### [SUPPLIED DATA]
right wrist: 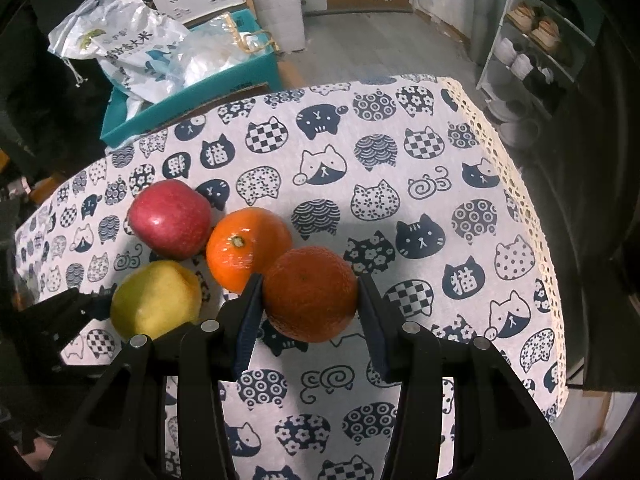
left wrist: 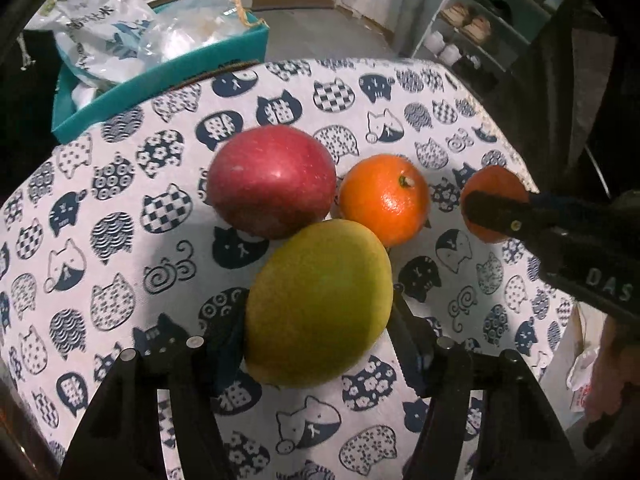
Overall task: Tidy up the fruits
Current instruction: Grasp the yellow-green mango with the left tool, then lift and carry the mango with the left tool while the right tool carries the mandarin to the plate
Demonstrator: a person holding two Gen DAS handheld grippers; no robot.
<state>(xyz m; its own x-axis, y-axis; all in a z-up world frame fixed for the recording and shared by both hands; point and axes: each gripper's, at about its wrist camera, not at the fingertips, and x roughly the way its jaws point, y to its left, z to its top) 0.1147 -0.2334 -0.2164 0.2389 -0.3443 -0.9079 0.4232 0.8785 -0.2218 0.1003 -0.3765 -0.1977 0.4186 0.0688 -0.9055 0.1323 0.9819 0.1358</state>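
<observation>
Fruits clustered on cat-print tablecloth [right wrist: 400, 168], left gripper [left wrist: 320, 316] angled down clasping yellow-green fruit [left wrist: 318, 304], right gripper [right wrist: 310, 300] angled down clamping darker orange [right wrist: 310, 294], teal box [right wrist: 192, 100] behind table.

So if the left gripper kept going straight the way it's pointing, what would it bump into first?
The left gripper already has the green fruit between its fingers, so it would push that first. Beyond it sits the apple, probably next, though depth is hard to judge.

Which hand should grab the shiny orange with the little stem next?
Neither is free. The right gripper grips the darker orange; the left gripper has the yellow-green fruit. The stemmed orange touches the right's fruit, so probably right.
</observation>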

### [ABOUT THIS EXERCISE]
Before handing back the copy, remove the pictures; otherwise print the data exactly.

### [WRITTEN SOLUTION]
right wrist: 
left wrist: 
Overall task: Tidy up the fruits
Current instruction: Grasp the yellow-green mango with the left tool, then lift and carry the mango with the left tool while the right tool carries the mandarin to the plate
Demonstrator: a person holding two Gen DAS handheld grippers; no robot.
<state>(xyz m; its own x-axis, y-axis; all in a z-up world frame fixed for the recording and shared by both hands; point and axes: each gripper's, at about its wrist camera, not at the fingertips, and x roughly the way its jaws point, y to its left, z to its top) 0.1147 -0.2334 -0.2164 0.2389 -0.3443 -0.9079 0.4232 0.8785 -0.2218 0.1003 -0.3765 -0.1977 0.4186 0.0688 -0.9055 0.1323 0.9819 0.1358</state>
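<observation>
Fruits clustered on cat-print tablecloth [right wrist: 400, 168], left gripper [left wrist: 320, 316] angled down clasping yellow-green fruit [left wrist: 318, 304], right gripper [right wrist: 310, 300] angled down clamping darker orange [right wrist: 310, 294], teal box [right wrist: 192, 100] behind table.

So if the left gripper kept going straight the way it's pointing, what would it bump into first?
The left gripper already has the green fruit between its fingers, so it would push that first. Beyond it sits the apple, probably next, though depth is hard to judge.

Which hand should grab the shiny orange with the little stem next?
Neither is free. The right gripper grips the darker orange; the left gripper has the yellow-green fruit. The stemmed orange touches the right's fruit, so probably right.
</observation>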

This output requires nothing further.